With the full release of Mortal Kombat 1, NetherRealm Studios’ reboot/sequel of its klassic fighting game series, just around the corner, this weekend’s closed beta gave an exciting look at how it will iterate on the series’ established mechanics. With only a single tower in which to fight CPU opponents, an online versus mode, and a small roster of 6 main fighters and 4 Kameo fighters, the beta wasn’t as robust as it perhaps could have been, but it succeeded in giving a good sense of what to expect next month.

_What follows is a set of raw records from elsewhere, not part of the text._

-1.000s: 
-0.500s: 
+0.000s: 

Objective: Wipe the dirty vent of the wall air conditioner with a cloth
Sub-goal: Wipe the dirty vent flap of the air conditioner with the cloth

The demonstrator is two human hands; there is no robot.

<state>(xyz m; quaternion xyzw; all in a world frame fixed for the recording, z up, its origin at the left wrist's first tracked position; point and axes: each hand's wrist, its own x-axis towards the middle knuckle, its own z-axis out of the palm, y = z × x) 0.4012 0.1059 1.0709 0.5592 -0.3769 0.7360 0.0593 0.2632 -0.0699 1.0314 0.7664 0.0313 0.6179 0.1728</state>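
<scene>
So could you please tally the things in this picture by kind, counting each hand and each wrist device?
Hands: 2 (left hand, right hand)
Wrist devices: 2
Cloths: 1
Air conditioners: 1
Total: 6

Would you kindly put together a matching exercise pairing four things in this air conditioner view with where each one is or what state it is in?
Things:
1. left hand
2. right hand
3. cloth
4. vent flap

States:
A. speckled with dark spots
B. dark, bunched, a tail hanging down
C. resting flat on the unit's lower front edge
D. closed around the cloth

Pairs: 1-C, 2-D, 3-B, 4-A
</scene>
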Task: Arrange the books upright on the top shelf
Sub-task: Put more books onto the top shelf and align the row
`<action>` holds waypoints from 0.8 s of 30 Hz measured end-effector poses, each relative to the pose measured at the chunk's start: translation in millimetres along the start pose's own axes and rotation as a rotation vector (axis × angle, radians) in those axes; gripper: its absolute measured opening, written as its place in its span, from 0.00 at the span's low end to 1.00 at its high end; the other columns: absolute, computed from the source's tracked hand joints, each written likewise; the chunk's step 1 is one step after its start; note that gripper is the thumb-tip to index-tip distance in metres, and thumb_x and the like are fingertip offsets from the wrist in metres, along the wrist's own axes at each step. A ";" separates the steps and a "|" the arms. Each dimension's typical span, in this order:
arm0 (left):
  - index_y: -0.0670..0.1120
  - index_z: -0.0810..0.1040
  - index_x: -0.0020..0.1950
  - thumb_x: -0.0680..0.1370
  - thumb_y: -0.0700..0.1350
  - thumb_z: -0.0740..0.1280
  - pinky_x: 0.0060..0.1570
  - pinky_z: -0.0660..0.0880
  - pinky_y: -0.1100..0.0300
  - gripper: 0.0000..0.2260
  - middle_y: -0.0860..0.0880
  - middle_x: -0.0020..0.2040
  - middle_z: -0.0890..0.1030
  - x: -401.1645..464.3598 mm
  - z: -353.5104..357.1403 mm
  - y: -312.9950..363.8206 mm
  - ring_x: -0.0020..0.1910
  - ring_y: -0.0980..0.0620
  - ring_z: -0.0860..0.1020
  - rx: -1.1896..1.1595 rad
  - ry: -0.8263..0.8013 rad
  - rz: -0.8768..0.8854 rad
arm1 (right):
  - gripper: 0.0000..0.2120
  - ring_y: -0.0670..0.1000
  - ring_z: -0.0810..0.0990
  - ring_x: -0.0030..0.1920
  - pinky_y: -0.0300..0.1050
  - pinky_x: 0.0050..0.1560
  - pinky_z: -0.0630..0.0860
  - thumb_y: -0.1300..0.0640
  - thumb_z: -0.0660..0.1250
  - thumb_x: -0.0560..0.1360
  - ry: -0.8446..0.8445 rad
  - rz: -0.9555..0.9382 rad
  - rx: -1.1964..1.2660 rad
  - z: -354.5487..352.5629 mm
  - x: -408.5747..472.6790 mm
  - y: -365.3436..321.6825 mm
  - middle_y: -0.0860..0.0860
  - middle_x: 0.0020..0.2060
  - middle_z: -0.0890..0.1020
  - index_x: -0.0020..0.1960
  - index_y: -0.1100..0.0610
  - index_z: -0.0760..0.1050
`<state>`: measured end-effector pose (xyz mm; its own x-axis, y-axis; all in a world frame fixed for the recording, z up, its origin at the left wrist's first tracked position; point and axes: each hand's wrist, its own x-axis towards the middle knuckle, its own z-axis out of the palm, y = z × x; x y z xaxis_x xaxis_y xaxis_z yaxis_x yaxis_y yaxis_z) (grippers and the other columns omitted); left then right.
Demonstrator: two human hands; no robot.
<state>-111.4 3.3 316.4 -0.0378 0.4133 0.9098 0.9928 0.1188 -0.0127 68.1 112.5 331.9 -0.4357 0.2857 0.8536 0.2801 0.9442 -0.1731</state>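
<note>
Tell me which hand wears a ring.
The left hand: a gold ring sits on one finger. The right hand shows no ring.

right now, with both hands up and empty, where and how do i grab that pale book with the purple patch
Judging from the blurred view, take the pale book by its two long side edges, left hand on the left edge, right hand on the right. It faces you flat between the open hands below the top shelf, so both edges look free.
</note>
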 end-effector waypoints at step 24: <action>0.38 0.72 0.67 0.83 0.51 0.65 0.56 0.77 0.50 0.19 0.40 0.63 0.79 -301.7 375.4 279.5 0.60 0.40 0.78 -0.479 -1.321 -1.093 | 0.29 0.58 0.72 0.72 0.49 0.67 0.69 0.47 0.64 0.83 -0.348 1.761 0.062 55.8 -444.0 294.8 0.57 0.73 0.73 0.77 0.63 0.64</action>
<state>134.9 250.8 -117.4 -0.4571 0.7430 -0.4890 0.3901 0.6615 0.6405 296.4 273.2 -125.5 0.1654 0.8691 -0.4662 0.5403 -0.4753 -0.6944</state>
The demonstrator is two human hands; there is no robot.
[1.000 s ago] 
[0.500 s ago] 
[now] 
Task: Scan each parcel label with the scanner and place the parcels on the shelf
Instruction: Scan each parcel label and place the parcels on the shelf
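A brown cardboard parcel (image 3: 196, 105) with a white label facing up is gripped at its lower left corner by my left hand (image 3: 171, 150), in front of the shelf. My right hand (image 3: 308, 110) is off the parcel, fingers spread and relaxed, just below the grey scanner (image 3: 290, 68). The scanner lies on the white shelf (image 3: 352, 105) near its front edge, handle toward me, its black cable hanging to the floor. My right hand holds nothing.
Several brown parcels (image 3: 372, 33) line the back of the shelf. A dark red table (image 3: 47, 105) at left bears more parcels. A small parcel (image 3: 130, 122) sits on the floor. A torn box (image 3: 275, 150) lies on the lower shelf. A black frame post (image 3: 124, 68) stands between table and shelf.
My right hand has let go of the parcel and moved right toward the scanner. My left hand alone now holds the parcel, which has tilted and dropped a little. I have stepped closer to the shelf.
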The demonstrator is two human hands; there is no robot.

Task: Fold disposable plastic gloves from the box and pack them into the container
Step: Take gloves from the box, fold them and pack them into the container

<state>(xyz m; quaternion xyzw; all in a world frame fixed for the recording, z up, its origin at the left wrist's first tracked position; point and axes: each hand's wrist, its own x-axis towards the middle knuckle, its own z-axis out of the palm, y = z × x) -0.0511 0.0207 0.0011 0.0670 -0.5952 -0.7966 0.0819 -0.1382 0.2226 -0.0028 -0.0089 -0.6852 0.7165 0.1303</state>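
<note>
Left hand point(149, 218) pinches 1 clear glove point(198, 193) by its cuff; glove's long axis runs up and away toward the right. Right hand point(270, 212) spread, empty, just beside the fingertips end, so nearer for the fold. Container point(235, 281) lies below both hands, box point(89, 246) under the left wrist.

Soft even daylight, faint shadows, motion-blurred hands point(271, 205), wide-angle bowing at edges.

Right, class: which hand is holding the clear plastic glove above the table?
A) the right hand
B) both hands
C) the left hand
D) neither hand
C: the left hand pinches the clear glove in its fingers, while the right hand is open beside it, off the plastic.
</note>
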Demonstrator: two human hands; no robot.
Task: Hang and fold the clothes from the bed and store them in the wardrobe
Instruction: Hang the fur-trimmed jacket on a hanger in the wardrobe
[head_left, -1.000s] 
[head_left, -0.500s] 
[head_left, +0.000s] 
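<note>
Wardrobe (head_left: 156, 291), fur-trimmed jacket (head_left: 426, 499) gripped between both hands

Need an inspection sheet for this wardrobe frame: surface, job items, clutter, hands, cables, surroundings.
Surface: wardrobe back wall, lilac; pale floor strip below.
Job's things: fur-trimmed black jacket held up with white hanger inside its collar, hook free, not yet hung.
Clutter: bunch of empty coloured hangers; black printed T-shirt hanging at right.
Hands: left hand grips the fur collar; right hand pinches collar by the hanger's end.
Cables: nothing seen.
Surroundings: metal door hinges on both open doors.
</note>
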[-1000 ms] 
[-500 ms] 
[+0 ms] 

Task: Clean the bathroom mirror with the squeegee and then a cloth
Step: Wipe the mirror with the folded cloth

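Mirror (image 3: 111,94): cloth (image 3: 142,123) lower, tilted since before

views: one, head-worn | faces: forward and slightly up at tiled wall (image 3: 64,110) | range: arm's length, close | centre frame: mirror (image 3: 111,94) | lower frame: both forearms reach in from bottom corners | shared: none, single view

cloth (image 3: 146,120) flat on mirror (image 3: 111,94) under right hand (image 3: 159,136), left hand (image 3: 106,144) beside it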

Mortal Kombat 1’s strange position as a timeline reset, which also acknowledges the events of Mortal Kombat 11, presents an interesting mix of old and new in its mechanics and roster. Despite what the title implies, this is not exactly a remake of the very first game in the series from 1992; while there are roster mainstays from that era, such as Liu Kang, Sonya Blade and Sub-Zero, some other fan-favourites and wildcards from subsequent games, like Li Mei and pre-robot arms Jax, have also been included. At least as far as the beta is concerned, much of the extensive character customisation and variant movesets for each character that Mortal Kombats X and 11 introduced have been stripped out, leading to a fighting game that harkens back to the simpler days of old in some respects.
Where Mortal Kombat 1 makes up for the lack of customisation is the implementation of the Kameo system. Kameos are assist fighters whom you pick alongside your main fighter. They function not unlike the tag system in the Marvel vs Capcom series, albeit without the full ability to tag out and swap which character you are playing as. Kameos can be summoned to augment your kombos and land extra hits, or tank a hit that was intended for you. They also play a part in the Fatal Blow system returning from MK11, where players on the brink of defeat can trigger a powerful super move that combines both your fighter and Kameo to damage your opponent. Kameo attacks operate on a fairly quick cooldown, which ensures their frequent use without allowing you to sit back and let them do all the work.
The Kameo system is a fun addition to the gameplay which I feel will only grow in depth once players have the game’s full roster to experiment with. Any Kameo can be paired with any fighter, leading to some intriguing combinations, such as freezing someone in place with Sub-Zero to tee them up for Jax’s powerful area-of-effect slam attack.
Having a second fighter to trigger attacks while your main fighter is mid-kombo or in a recovery animation also noticeably speeds up the game’s pace. I’m sure these mechanics will bring a tonne of depth to higher-level play if Mortal Kombat 1 makes an impression with that crowd.
The rest of the Mortal Kombat experience feels as polished as ever. The series’ trademark Fatalities and Brutalities are suitably graphic and over-the-top, whether it is Li Mei turning her opponent’s head into a firework or Johnny Cage smashing his foe’s face into the Hollywood Walk of Fame. What’s more, you can choose to pull off your Kameo fighter’s Fatality instead, which at least presents a bit more variety in the finishing moves. The Fatality moves aren’t terribly hard to pull off this time around, which may irritate series purists. However, considering how much the spectacular death animations are a core part of the Mortal Kombat trademark, I’m satisfied that more players of varying skill and experience levels will be able to regularly enjoy them.
Admittedly, the beta could have stood to be a bit more feature-rich in some areas. NetherRealm’s previous fighting games have been known for their detailed tutorials and training modes. These have been generally pretty excellent in easing players into 2D fighting games, a genre that can otherwise be fairly impenetrable for newcomers. There isn’t one here, despite how much the Kameo system overhauls the gameplay, which made the difference between fighting CPU fighters and more skilled online players feel even more stark than usual. Also, while a small roster for a beta is certainly forgivable, more than only two stages to fight in might have made my experience feel a bit more varied.
Overall, the Mortal Kombat 1 beta left me excited about where the game is headed. I was initially concerned that its back-to-basics approach to its roster and mechanics would strip out a lot of the depth and wealth of content found in Mortal Kombat 11, but I shouldn’t have worried. The Kameo system feels like just what the series needed to give Mortal Kombat 1 its own identity and a new spin on an established fighting game formula. While the beta only gave a small insight into how these new mechanics will really play out once the full roster and suite of mechanics is accessible, it has certainly given Mortal Kombat fans a lot to look forward to.
Mortal Kombat 1 will be released on September 19th, 2023 onto PC, PS5, Xbox Series X|S and Nintendo Switch.